Rumania now enters a perilous new phase of its revolution. The tyrant has been overthrown, but a power vacuum has been left behind. The National Salvation Front is ruling by televised announcements; no authority is in full control anywhere. Weeks are likely to pass before anything resembling an effective government emerges.

In the meantime, the only national institution with authority and legitimacy is the army. While the military has promised the Front its support, the ad hoc alliance faces the task of ending civil strife and imposing law-and-order on a country flooded with weapons and a thirst for retribution. Says a Western military attache: "Proper law-and-order can be restored only when the army takes all excess weapons out of circulation. But it can do that only when it has won the confidence of the population."

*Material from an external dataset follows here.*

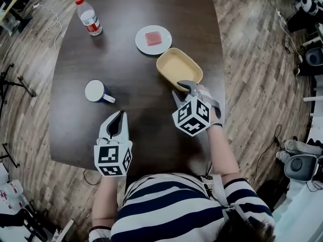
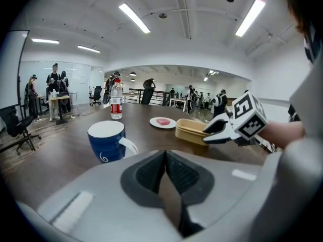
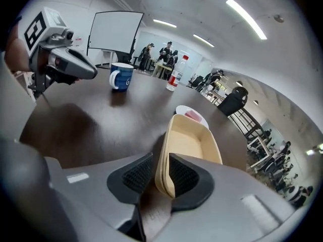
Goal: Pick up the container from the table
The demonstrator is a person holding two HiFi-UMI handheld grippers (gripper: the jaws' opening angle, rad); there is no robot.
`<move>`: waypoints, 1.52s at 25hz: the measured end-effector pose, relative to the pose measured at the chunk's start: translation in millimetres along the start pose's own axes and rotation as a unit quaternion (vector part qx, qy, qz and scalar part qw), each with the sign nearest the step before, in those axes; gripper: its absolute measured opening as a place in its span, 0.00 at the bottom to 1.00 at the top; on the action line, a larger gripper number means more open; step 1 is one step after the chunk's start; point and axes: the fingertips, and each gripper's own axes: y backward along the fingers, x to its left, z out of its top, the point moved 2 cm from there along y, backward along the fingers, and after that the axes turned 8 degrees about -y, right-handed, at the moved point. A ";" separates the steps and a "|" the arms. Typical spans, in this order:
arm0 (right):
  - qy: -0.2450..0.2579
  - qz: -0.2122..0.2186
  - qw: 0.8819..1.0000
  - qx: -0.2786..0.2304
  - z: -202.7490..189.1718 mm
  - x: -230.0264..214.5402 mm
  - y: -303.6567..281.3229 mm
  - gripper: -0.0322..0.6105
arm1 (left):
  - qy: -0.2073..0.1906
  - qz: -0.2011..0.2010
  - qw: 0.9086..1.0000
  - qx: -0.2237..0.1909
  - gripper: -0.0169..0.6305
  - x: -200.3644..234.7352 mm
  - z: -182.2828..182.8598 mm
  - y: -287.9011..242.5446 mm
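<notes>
The container (image 1: 179, 67) is a shallow tan oval dish on the dark table (image 1: 141, 115), right of centre. My right gripper (image 1: 189, 87) stands at its near end, and its jaws straddle the rim. In the right gripper view the container (image 3: 189, 145) has its rim between the two pads of that gripper (image 3: 156, 173); the inner pad is against the wall, and a gap shows at the outer one. My left gripper (image 1: 119, 117) hovers over the table's near left, shut and empty. The left gripper view shows the container (image 2: 194, 130) resting on the table.
A blue mug (image 1: 97, 91) stands just beyond the left gripper. A white plate (image 1: 141, 40) with a pink block lies behind the container, and a water bottle (image 1: 89, 16) stands at the far left. The table's right edge runs close to the container.
</notes>
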 end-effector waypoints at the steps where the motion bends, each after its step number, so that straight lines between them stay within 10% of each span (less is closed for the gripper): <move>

Thus the near future contains more questions than answers. Will the National Salvation Front win popular loyalty in spite of its domination by communists? Will the army lose patience with squabbling civilians and simply take over? Can peace be restored so that Rumanians can cooperate in constructing a freer political system? Does democracy stand a chance?

The U.S., the Soviet Union and the European Community have all pledged to help Rumania mend its wounds and have dispatched shipments of food and medicines. But even with the best of will, there is little outsiders can do beyond providing emergency aid until the transition government, or the one to follow it, manages to grasp firm control. In an attempt to achieve that and broaden its base, the Front at week's end expanded from 60 to 145 members. Among the newcomers were representatives of some ten nascent political parties and local action committees and citizen militias from around the country. Once a solid coalition is in place, its biggest task will be to organize and carry out Rumania's first free elections since 1928.

In a country with no tradition of pluralism and democracy, the creation of parties, of programs, of an electoral system is a daunting enough assignment -- even without post-revolutionary confusion and chaos. There have been suggestions that the balloting should be postponed beyond April. But Rumanians, who have shed much blood to win the right to choose a representative government, are not likely to allow anyone to keep them from doing so.